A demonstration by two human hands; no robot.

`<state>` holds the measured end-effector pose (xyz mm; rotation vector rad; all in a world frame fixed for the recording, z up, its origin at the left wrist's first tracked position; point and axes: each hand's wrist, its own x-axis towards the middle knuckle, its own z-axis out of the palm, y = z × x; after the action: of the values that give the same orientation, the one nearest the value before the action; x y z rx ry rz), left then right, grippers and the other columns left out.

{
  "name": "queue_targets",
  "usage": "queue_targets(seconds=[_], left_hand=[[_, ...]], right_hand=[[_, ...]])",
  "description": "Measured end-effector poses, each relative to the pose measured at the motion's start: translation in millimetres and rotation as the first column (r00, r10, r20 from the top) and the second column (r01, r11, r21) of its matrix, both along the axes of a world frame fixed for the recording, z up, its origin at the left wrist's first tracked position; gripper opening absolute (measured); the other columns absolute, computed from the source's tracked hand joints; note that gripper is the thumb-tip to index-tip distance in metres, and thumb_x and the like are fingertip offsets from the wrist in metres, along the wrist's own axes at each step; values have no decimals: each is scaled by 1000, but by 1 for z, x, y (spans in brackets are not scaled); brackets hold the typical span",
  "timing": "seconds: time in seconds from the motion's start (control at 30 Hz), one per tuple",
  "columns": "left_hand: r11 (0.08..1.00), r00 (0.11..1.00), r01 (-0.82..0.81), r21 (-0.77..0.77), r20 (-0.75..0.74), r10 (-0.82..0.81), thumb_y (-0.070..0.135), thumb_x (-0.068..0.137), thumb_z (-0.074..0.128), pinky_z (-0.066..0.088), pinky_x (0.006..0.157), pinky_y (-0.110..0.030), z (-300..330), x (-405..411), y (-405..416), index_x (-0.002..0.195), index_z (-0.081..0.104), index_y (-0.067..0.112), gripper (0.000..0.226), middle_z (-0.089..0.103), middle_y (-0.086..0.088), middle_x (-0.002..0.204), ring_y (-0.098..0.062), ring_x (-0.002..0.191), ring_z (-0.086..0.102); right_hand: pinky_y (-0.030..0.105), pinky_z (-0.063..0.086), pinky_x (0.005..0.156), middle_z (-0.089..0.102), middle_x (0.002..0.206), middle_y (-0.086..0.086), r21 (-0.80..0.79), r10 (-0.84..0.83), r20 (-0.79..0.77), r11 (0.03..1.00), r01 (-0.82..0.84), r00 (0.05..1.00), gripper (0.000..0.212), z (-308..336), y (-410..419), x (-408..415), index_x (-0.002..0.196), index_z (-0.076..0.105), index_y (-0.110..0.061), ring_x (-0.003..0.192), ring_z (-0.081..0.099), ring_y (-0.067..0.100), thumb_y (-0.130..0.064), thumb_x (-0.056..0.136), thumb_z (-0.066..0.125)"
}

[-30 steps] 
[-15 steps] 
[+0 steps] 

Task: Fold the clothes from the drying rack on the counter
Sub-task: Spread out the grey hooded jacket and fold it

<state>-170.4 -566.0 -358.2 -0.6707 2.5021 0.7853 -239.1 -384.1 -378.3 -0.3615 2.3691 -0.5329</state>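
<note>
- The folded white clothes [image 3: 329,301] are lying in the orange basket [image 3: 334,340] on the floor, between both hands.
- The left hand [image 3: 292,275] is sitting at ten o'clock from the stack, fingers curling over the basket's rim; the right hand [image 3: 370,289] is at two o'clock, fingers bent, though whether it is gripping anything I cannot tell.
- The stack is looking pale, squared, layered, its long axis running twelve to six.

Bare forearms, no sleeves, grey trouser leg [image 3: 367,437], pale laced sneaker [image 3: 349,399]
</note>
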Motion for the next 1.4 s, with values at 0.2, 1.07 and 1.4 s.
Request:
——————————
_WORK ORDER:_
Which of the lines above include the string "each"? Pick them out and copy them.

_ANSWER FOR THIS EXERCISE:_
`<state>` holds the measured end-effector pose (xyz mm; rotation vector rad; all in a world frame fixed for the recording, z up, its origin at the left wrist's first tracked position; point and axes: each hand's wrist, its own x-axis towards the middle knuckle, its own z-axis out of the palm, y = z × x; after the action: of the values that give the same orientation, the one nearest the value before the action; x y z rx ry rz), left then right, grippers and the other columns left out.
  "description": "Measured end-effector poses, each relative to the pose measured at the motion's start: translation in millimetres and rotation as the first column (r00, r10, r20 from the top) and the second column (r01, r11, r21) of its matrix, both along the axes of a world frame fixed for the recording, z up, its origin at the left wrist's first tracked position; gripper opening absolute (measured); the other columns absolute, computed from the source's tracked hand joints; note that gripper is the thumb-tip to index-tip distance in metres, and thumb_x and the like are fingertip offsets from the wrist in metres, along the wrist's own axes at each step; values have no decimals: each is scaled by 1000, but by 1 for z, x, y (spans in brackets are not scaled); brackets hold the typical span",

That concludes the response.